DATA FOR REVIEW =
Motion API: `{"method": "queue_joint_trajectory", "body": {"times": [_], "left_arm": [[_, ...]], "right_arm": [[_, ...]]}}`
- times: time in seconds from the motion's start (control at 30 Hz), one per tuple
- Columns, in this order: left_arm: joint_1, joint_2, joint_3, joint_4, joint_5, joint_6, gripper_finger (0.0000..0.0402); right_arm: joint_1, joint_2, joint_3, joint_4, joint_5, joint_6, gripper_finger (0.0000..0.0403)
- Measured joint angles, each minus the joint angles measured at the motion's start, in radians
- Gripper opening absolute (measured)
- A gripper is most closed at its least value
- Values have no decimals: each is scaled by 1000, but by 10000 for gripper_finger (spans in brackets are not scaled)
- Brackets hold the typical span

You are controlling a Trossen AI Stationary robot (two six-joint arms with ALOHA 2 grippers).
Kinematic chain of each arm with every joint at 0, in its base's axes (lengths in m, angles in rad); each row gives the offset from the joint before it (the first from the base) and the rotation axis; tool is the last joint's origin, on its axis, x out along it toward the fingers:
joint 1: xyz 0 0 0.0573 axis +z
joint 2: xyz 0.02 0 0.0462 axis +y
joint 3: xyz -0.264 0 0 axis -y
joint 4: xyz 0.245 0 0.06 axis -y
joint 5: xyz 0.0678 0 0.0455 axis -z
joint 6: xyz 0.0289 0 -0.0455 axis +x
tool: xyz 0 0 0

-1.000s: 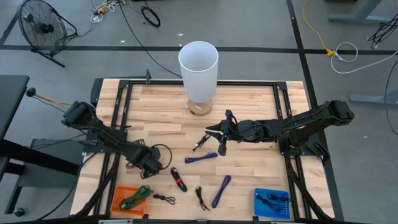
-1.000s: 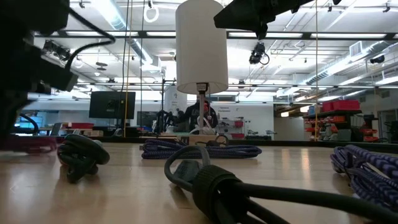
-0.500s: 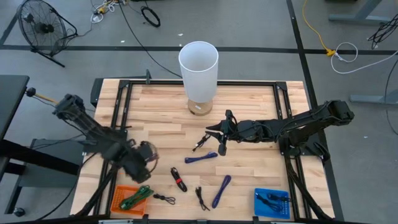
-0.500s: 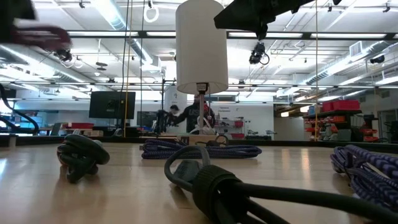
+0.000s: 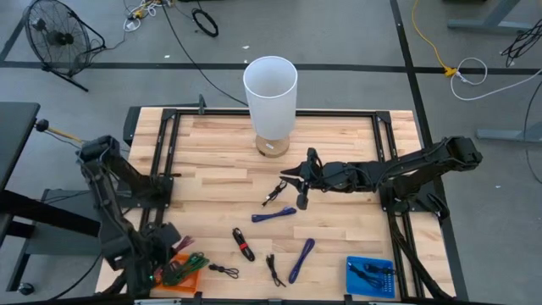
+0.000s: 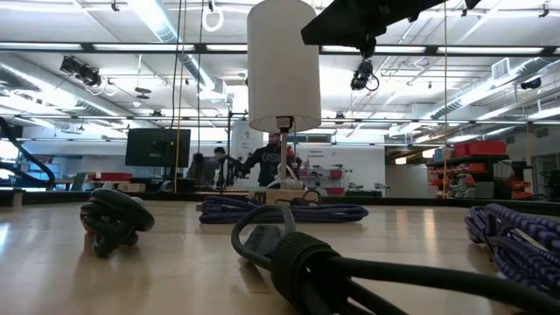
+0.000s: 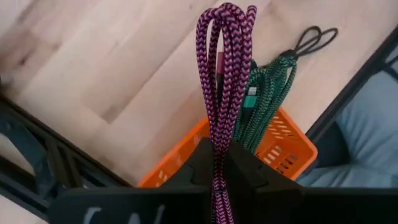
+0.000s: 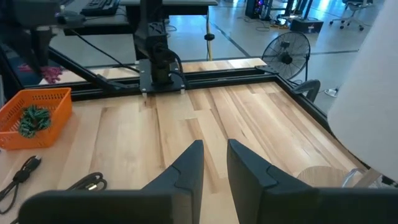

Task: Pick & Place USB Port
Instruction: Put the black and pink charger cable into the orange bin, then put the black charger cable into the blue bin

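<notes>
While hanging above the bin: left gripper (image 7: pixel 219 163) clamps purple cable (image 7: pixel 224 68)
Cable axis: along the fingers, pointing toward orange bin (image 7: pixel 283 146)
Right gripper (image 8: pixel 213 163): slightly apart, empty, mid-table

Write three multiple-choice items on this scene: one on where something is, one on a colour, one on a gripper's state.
1. Where is the left gripper?
A. beside the white cylinder
B. above the orange basket
C. over the blue tray

2. What colour is the cable that the left gripper holds?
A. purple
B. yellow
C. white

3. What is the right gripper doing?
A. gripping a red cable
B. pressing on the blue tray
C. holding nothing above the table

Answers:
1 B, the left wrist view shows the orange basket just below it.
2 A, the braided loop is purple.
3 C, its fingers have only bare wood between them.
</notes>
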Motion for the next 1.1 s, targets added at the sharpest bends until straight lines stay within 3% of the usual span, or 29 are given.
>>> {"method": "queue_joint_trajectory", "body": {"times": [0.2,0.63,1.1], "left_arm": [[-24,59,0,29,58,-60,18],[-8,96,0,70,65,-5,25],[-8,96,0,105,65,39,80]], "right_arm": [[-10,0,0,0,0,1,70],[-10,0,0,-7,-1,-1,70],[-10,0,0,-7,0,-2,70]]}}
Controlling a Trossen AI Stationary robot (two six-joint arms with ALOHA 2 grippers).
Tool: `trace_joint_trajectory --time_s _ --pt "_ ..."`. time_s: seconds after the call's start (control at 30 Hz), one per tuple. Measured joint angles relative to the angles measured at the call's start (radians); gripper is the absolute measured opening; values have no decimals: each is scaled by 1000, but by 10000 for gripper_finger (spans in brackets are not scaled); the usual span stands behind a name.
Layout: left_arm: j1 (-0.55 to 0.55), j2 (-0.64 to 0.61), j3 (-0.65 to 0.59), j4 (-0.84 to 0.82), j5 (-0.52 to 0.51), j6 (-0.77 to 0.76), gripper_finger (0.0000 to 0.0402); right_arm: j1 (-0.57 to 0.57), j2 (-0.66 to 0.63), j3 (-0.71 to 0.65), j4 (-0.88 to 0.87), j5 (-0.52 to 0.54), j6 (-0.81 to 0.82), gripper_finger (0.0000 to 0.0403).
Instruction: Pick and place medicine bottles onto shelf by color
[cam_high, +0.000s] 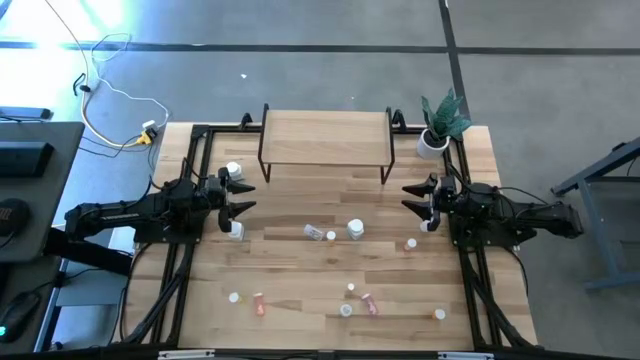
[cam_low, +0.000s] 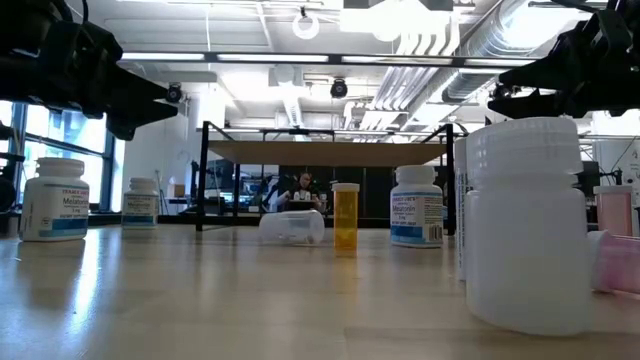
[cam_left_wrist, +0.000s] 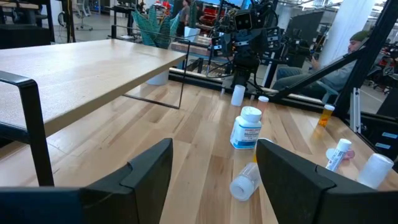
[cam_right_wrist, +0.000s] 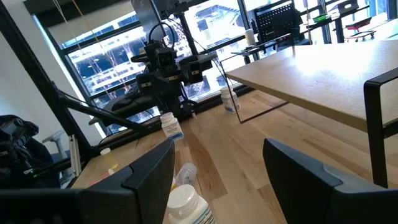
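We see the left gripper (cam_high: 243, 197) at frame left and the right gripper (cam_high: 411, 197) at frame right, fingers spread, holding nothing. Bottles (cam_high: 355, 229) dot the desk (cam_high: 300, 270) below the shelf (cam_high: 325, 135) at upper centre.

Bottles Scattered, Shelf Bare

A light-wood shelf (cam_high: 323, 134) on thin black legs stands at the desk's far edge, nothing on top. Small medicine bottles (cam_high: 355, 229), white, orange and pink, dot the desk before it, most upright, one clear bottle (cam_high: 314, 232) toppled mid-desk
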Motion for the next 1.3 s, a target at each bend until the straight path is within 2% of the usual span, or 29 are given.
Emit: trace_joint_trajectory --time_s 0.97,1.3 --pt "0 0 0 0 0 0 223 0 -1 0 11 -3 22 236" --pt "0 0 0 0 0 0 223 0 0 2 18 -49 18 237"
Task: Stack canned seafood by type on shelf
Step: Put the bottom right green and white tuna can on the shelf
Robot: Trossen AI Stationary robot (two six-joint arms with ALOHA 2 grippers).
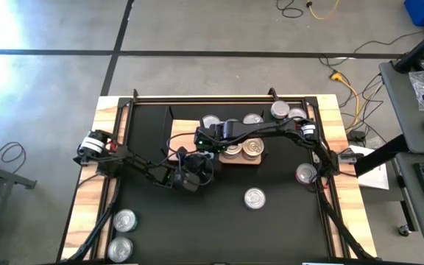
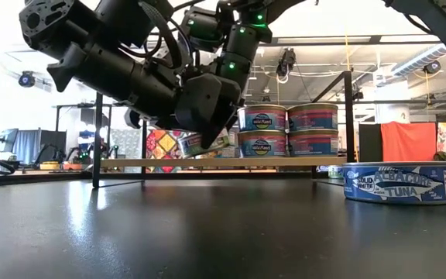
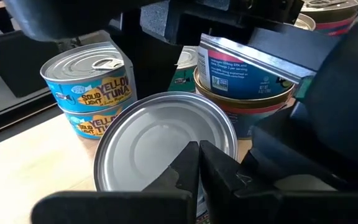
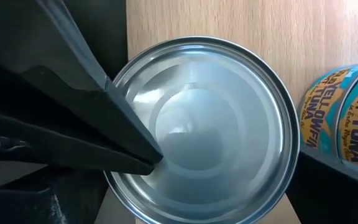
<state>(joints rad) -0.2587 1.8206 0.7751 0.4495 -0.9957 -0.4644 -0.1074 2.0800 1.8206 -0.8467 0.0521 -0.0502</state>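
The silver-topped tin fills the right wrist view, sitting on the shelf at its edge; the right gripper hangs over it, fingers spread wide (nothing held); the left gripper, fingers pressed together, points at the same tin. My worry: the arms crowd together, so either could knock the yellowfin tuna stack or push the tin off.

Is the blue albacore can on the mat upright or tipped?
Upright: the albacore can sits flat on the black mat, label level.
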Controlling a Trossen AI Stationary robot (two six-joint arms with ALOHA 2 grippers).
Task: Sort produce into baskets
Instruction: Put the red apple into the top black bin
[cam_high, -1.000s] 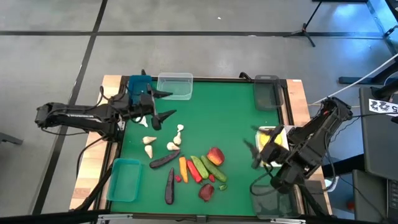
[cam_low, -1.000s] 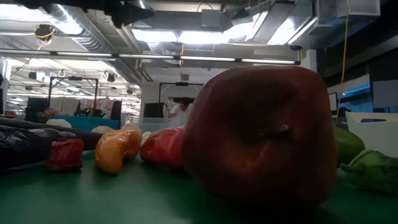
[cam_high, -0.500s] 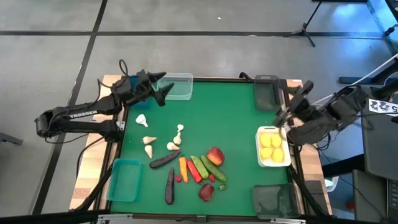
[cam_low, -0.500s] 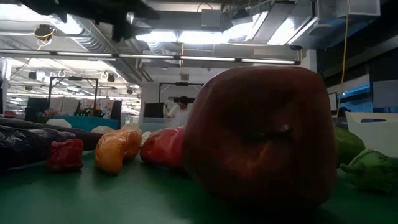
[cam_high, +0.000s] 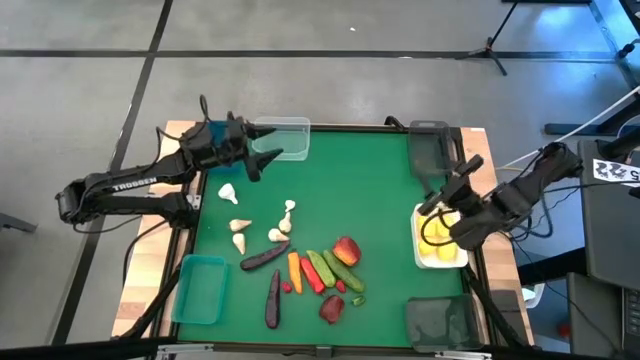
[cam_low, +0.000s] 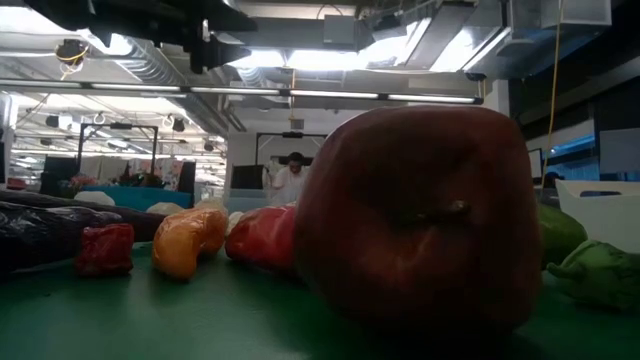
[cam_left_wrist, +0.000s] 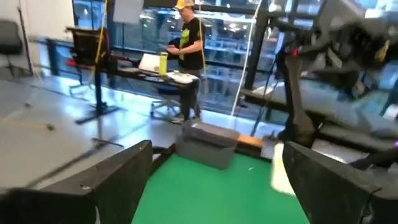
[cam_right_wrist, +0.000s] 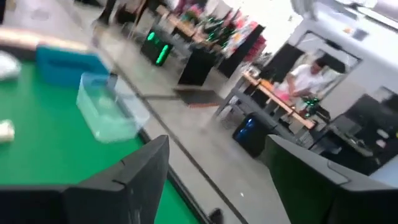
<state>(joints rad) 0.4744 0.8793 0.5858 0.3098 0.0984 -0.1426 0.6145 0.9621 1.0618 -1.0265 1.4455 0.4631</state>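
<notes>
Looking near to far on the green worktop: dark tray at the near right corner, teal tray near left, both without produce. Produce cluster sits mid-near: apple nearest, eggplants, berry, carrot, pepper, cucumbers, second apple. Low view is mostly filled by the near apple, with carrot and pepper behind it. Garlic pieces lie scattered left of centre, a bit farther back.

Right pincer hangs above the white tray at the right edge, fingers partly apart, holding nothing. Lemons lie in that tray.

Left pincer is over the far left of the worktop, just beside the clear tray, fingers wide apart, nothing between them. Blue tray is mostly hidden under the left arm. Second dark tray sits at the far right corner.
</notes>
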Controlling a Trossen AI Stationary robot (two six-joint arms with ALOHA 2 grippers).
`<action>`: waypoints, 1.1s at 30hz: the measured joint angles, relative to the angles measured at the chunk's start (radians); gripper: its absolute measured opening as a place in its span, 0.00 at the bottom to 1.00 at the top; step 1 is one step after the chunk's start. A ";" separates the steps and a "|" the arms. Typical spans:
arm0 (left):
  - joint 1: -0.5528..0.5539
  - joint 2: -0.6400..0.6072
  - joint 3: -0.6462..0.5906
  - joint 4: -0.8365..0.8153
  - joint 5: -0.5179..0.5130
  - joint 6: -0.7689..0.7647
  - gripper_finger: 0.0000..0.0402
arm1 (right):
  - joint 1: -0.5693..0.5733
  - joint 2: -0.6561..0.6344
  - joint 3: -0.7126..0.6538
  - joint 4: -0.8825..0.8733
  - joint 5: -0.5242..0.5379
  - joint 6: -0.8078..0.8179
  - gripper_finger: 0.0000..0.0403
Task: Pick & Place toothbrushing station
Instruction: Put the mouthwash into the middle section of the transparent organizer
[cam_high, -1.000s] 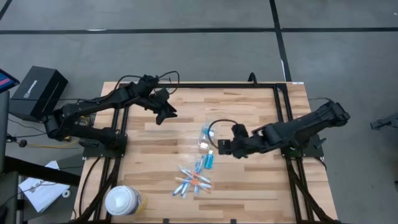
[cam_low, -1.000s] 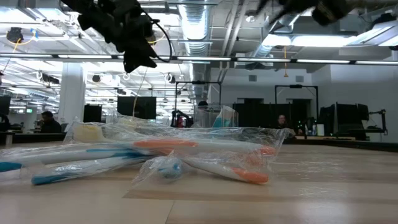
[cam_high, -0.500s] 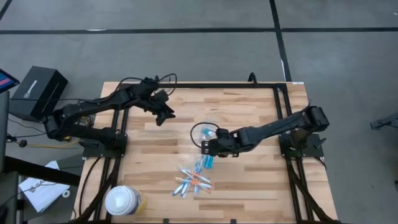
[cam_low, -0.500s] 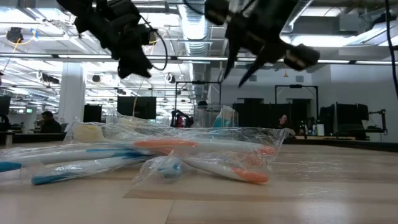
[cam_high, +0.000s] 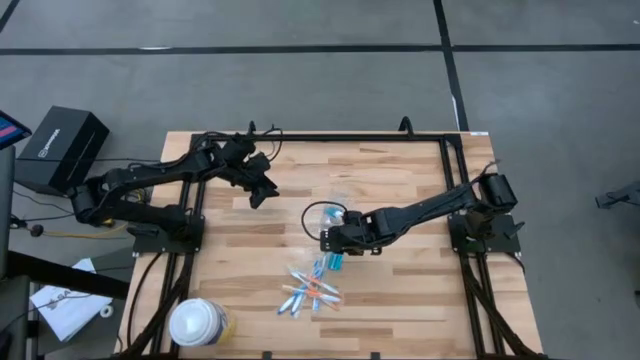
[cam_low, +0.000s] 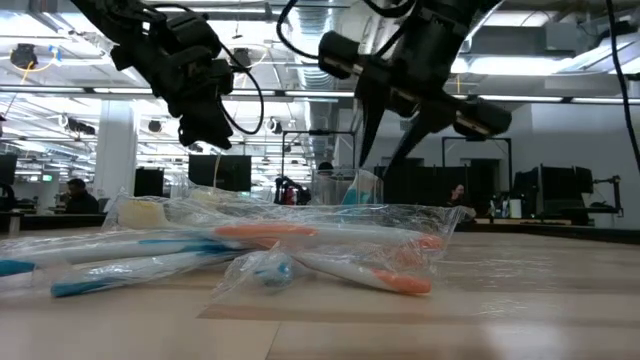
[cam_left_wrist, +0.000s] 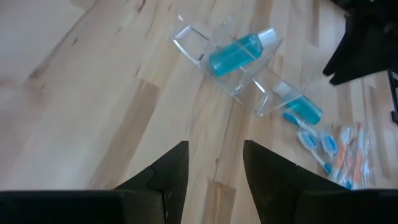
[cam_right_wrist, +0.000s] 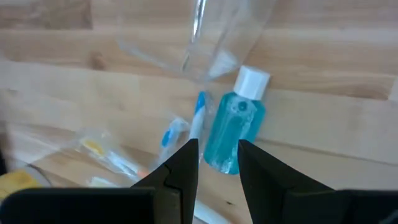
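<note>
right in front of my right gripper (cam_right_wrist: 216, 163), fingers parted with a narrow gap and nothing between them, is a blue bottle (cam_right_wrist: 235, 129) with a white cap, lying flat on the table (cam_high: 400, 290). i'm hovering over it, lined up along its body, i'd say so the fingers can drop either side of it. in the top view that puts me mid-table, arm stretched in from the right.

just beside the bottle, a blue-and-white brush (cam_right_wrist: 198, 118) lies nearly touching it, so a clean pinch on the bottle alone looks tight. past that, the clear cup (cam_right_wrist: 205, 37) lies tipped on its side, hard to make out against the wood. my left camera shows a second bottle (cam_left_wrist: 239, 53) lying inside the clear plastic.

off toward the table's front edge is the heap of wrapped brushes (cam_high: 312, 290), blue and orange, close to but apart from my fingers. nothing is standing in the cup yet; i judge the station is barely started.

farther away, my left gripper (cam_high: 259, 193) hangs over bare wood at the left rear, fingers spread, holding nothing, clear of the pile, probably waiting its turn.
</note>
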 joint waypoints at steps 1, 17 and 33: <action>0.000 0.000 0.000 0.007 0.000 -0.001 0.37 | 0.000 0.001 0.000 -0.003 -0.003 0.000 0.26; 0.000 0.000 0.000 0.029 0.003 -0.030 0.36 | -0.034 0.097 0.004 0.050 -0.035 -0.039 0.26; 0.000 0.001 -0.035 0.030 0.000 -0.028 0.36 | -0.081 0.130 0.000 0.039 -0.046 -0.100 0.26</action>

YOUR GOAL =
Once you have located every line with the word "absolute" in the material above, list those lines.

YOUR RESPONSE =
- Gripper opening absolute (measured)
Tool: `trace_joint_trajectory --time_s _ --pt "_ ..."`. time_s: seconds after the call's start (control at 30 Hz), one per tuple. Measured joint angles relative to the angles measured at the call's start (radians); gripper is the absolute measured opening; values have no decimals: each is scaled by 1000, but by 10000 for gripper_finger (spans in brackets are not scaled); the usual span stands behind a name.
`<action>`: waypoints, 1.1s at 30hz: the measured joint angles, relative to the angles measured at the chunk's start (radians); gripper: its absolute measured opening as a place in its span, 0.00 at the bottom to 1.00 at the top; step 1 is one step after the chunk's start. A ";" separates the steps and a "|" the arms. Typical spans:

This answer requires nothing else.